— Recorded information —

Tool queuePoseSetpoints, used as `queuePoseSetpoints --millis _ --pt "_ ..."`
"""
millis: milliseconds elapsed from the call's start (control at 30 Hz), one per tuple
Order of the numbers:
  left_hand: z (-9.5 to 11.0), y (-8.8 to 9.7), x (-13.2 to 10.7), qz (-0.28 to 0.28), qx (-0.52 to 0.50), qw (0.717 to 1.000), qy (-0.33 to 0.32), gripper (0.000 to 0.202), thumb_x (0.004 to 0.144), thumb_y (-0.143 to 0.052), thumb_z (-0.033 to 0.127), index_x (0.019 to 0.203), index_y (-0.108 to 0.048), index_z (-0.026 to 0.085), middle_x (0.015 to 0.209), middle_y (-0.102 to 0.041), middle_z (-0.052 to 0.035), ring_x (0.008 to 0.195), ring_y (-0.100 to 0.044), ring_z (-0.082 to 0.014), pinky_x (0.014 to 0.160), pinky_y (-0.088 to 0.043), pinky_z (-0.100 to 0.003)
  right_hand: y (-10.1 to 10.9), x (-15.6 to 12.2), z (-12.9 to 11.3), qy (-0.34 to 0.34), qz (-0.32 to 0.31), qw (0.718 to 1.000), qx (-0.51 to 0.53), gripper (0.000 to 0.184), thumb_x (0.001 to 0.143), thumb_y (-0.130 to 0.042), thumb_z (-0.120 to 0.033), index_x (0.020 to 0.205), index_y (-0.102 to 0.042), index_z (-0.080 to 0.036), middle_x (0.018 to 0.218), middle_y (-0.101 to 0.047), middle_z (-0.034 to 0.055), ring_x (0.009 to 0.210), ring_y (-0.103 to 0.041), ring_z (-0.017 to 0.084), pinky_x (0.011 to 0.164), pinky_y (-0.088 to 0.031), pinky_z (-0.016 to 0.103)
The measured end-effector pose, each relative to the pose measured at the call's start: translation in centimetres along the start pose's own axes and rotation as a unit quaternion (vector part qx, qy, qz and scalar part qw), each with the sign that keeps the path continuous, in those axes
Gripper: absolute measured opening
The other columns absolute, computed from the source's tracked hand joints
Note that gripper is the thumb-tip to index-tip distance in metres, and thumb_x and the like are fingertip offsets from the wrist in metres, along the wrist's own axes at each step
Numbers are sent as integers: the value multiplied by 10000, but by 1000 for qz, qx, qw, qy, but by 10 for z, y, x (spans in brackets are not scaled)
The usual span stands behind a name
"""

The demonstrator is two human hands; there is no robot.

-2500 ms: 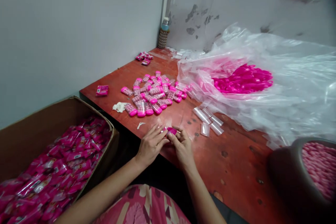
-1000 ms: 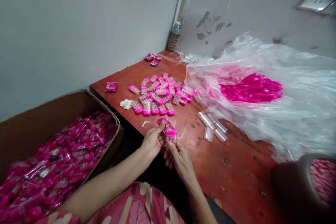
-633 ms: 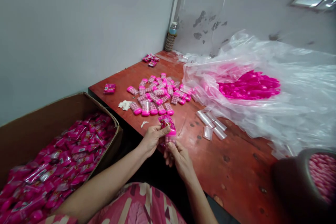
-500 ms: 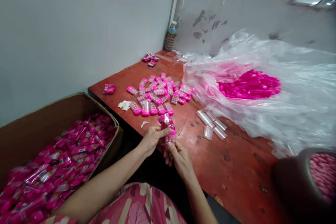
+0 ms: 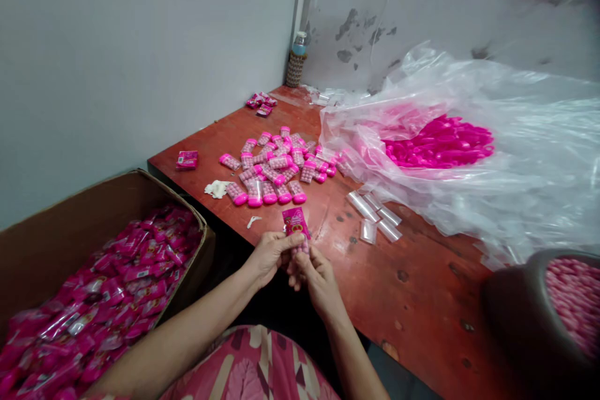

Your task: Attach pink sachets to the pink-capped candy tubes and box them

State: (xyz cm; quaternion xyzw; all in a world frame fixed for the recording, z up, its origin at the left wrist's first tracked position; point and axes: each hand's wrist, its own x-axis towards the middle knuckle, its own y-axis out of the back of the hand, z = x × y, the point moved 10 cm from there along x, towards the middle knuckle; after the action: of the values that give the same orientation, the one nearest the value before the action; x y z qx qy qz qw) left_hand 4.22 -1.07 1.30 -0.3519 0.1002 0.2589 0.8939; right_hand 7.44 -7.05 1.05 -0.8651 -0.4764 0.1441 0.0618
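My left hand (image 5: 269, 255) and my right hand (image 5: 313, 276) meet at the near edge of the red-brown table (image 5: 422, 300). Both pinch one small pink packet (image 5: 295, 224) that stands upright between them, its printed top sticking out above the fingers. Its lower part is hidden by my fingers. A pile of pink-capped candy vials (image 5: 276, 165) lies on the table beyond my hands. A few empty clear vials (image 5: 372, 215) lie to the right of the hands.
A cardboard box (image 5: 70, 231) full of pink wrapped packets (image 5: 98, 306) sits at the left. A large clear plastic sheet (image 5: 515, 150) holds a heap of pink caps (image 5: 438, 144). A dark bowl (image 5: 510, 312) of pink candies (image 5: 574, 297) is at the right. A bottle (image 5: 296, 59) stands in the corner.
The hands earlier held a pink-capped vial low on the table; they have since raised it and a pink printed packet now covers it, pulled further down over the vial.
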Motion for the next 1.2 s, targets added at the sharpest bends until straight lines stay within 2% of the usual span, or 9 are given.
queuePoseSetpoints --millis 100,300,433,567,667,833,900,1067,1200 --pt "4 10 -3 42 -37 998 -22 281 627 -688 340 591 -586 81 519 -573 -35 416 -493 -87 403 -393 -200 0 -3 1 2 -5 998 65 272 788 -541 -374 992 -465 -211 728 -626 13 556 -594 121 448 -447 202" --pt "6 2 -21 17 -57 997 -47 249 645 -684 288 554 -566 88 473 -505 7 399 -469 -88 402 -417 -236 -9 6 -1 9 4 995 101 170 775 -574 -324 828 -459 -212 617 -611 -31 482 -577 100 422 -429 179" --pt "44 48 -54 133 -98 971 -175 183 662 -677 286 664 -629 110 751 -671 -73 719 -627 -183 694 -505 -325 -11 10 -7 -1 -4 996 89 188 765 -582 -341 834 -464 -213 643 -627 -21 490 -582 104 422 -430 181" --pt "90 89 -90 218 -40 910 -351 399 737 -516 509 872 -662 164 968 -667 -77 946 -592 -234 891 -422 -403 17 9 -13 9 42 998 53 196 784 -547 -378 772 -491 -191 644 -620 -8 485 -567 92 422 -420 174" --pt "92 65 -70 196 258 881 -344 370 753 -536 435 1025 -625 201 1095 -615 -80 1050 -534 -245 952 -358 -408 36 7 -12 8 74 997 31 207 777 -556 -382 771 -510 -181 644 -600 -9 490 -553 82 426 -417 167" --pt "48 7 -16 101 672 659 -323 364 764 -559 333 1113 -565 232 1221 -520 -78 1221 -347 -261 1016 -180 -524 41 0 -7 -3 78 997 -4 218 787 -539 -389 762 -512 -175 653 -604 1 486 -540 81 435 -419 174" --pt "39 4 -7 105 709 617 -326 299 784 -536 308 1069 -592 235 1215 -528 -66 1231 -331 -262 1013 -168 -543 42 -3 -7 -4 80 997 -15 219 785 -539 -390 748 -515 -175 653 -603 -2 482 -535 78 442 -416 175" --pt "39 10 -10 120 691 611 -367 235 806 -509 285 1004 -627 241 1154 -578 -34 1211 -366 -251 1019 -180 -528 48 4 -9 13 110 993 -42 209 765 -558 -389 760 -544 -181 665 -604 -6 551 -560 100 502 -441 202" --pt "43 7 -16 119 642 647 -394 270 795 -525 272 1054 -601 260 1160 -573 -38 1219 -353 -254 1019 -158 -534 44 17 -14 46 134 989 -27 288 717 -622 -339 946 -508 -207 839 -628 14 723 -597 140 603 -478 248"
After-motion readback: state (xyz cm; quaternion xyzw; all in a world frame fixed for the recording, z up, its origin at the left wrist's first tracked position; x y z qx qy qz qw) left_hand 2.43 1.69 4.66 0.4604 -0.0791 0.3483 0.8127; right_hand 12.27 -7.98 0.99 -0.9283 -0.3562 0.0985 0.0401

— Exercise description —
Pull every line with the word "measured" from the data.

— Result —
The measured end-effector pose, each relative to the pose measured at the call's start: translation in centimetres along the start pose's own axes and rotation as a unit quaternion (vector part qx, qy, qz and scalar part qw), each with the sign that keeps the path continuous, in those axes
Gripper: absolute measured opening

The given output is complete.